Bag $I$ contains $2$ blacks and $8$ red balls, bag $II$contains $7$ black and $3$ red balls and bag $III$ contains $5$ black and $5v$ red balls. One bage is chosen at random and a ball is drawn from it which is found to bered. Find the probability that the ball is drawn from bag $II$

Answer 1

Let $R$ be the event of drawing a red ball.

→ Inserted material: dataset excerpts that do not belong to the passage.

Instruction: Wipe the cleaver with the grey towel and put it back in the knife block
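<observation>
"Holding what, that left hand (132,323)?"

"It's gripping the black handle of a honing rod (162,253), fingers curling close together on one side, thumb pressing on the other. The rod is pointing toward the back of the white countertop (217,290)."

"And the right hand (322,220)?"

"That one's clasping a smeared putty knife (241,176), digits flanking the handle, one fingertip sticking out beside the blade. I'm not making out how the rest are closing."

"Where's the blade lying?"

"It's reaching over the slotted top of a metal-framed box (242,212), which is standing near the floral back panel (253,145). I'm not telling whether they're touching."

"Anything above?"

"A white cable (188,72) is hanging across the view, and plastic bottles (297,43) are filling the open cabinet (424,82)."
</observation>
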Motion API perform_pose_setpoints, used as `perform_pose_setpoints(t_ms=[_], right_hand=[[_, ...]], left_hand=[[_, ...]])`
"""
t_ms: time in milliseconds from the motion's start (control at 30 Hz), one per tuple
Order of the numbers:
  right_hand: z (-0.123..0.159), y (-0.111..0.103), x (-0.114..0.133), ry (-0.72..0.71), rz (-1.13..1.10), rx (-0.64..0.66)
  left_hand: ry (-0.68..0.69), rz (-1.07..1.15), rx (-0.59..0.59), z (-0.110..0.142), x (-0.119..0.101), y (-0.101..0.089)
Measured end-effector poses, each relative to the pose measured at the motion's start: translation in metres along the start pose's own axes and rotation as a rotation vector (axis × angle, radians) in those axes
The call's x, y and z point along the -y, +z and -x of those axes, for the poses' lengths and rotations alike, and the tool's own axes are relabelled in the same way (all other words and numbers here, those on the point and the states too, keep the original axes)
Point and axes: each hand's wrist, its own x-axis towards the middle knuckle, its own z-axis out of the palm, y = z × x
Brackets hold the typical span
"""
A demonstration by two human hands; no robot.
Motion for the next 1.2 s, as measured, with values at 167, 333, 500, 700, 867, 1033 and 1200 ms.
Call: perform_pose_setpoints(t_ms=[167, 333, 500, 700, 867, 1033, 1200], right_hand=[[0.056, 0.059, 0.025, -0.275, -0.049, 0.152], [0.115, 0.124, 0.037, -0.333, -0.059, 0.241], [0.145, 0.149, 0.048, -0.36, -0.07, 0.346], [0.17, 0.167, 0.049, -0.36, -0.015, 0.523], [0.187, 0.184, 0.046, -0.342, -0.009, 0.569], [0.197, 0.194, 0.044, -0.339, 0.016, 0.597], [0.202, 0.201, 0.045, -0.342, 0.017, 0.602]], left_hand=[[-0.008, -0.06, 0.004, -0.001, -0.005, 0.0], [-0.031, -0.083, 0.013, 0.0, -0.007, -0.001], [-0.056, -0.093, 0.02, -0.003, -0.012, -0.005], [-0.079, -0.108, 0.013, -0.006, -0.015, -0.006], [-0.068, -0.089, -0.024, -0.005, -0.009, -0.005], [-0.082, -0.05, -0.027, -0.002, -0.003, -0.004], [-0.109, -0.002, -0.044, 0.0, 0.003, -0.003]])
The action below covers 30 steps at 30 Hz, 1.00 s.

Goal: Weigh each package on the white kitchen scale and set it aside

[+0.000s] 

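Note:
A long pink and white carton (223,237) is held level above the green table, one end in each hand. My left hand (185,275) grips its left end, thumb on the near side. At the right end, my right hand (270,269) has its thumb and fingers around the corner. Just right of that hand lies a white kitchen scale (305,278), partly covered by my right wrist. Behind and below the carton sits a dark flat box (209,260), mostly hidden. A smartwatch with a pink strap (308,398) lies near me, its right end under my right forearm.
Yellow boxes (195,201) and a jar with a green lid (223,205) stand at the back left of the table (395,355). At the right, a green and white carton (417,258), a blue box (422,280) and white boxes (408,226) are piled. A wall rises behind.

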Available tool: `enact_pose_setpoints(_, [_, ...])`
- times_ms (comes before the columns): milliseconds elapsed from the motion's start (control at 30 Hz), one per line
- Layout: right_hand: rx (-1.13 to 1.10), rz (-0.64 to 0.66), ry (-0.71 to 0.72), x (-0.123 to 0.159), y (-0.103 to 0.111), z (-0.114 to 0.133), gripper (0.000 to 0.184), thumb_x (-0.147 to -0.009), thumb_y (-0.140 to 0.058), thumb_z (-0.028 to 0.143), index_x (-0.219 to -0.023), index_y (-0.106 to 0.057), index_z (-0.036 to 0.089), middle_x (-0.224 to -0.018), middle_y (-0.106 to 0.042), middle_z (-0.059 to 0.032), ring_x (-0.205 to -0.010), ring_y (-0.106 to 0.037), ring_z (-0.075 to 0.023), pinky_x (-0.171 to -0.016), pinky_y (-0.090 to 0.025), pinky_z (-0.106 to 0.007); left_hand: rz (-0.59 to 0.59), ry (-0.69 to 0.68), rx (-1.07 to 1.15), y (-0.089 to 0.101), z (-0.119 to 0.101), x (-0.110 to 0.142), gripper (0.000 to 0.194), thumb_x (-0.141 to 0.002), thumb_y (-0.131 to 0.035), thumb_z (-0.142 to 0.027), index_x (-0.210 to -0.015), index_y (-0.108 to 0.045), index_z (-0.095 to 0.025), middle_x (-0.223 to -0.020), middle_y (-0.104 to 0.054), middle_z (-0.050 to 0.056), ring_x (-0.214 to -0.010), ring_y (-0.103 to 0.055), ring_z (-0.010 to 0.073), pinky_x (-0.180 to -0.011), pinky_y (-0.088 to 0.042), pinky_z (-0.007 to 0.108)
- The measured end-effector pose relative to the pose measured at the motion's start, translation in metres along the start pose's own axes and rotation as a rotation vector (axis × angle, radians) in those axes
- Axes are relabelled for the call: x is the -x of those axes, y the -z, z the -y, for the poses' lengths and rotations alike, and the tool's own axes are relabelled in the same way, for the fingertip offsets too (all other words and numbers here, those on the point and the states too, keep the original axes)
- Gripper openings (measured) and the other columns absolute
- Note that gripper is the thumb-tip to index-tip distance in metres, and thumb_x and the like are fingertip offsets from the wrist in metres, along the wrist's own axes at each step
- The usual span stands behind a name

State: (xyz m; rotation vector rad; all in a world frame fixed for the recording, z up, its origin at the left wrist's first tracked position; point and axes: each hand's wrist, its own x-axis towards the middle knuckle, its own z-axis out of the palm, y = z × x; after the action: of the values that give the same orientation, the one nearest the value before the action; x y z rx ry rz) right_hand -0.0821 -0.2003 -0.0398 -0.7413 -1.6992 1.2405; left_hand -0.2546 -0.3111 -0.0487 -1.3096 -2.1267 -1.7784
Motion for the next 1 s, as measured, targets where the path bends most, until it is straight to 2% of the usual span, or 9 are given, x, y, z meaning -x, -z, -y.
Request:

Let $E_1,E_2$ and $E_3$ be the event that bag $I,II$ or $III$ is chosen.

Therefore,

$P\left(E_1\right)=\frac{1}{3},P\left(E_2\right)=\frac{1}{3},P\left(E_3\right)=\frac{1}{3}$

$P\left(R|E_1\right)=\frac{8}{10}$

$P\left(R|E_2\right)=\frac{3}{10}$

$P\left(R|E_3\right)=\frac{5}{10}$

Now,

Probability that the red ball drawn is from bag $II$-

$P\left(E_2|R\right)=\frac{P\left(E_2\right)\cdot P\left(R|E_2\right)}{P\left(E_1\right)\cdot P\left(R|E_1\right)+P\left(E_2\right)\cdot P\left(R|E_2\right)+P\left(E_3\right)\cdot P\left(R|E_3\right)}$

$\Rightarrow P\left(E_2|R\right)=\frac{\frac{1}{3}\times \frac{3}{10}}{\frac{1}{3}\times \frac{8}{10}+\frac{1}{3}\times \frac{3}{10}+\frac{1}{3}\times \frac{5}{10}}=\frac{3}{8+3+5}=\frac{3}{16}$

Hence probability that the ball is drawn from bag $II$ is $\frac{3}{16}$.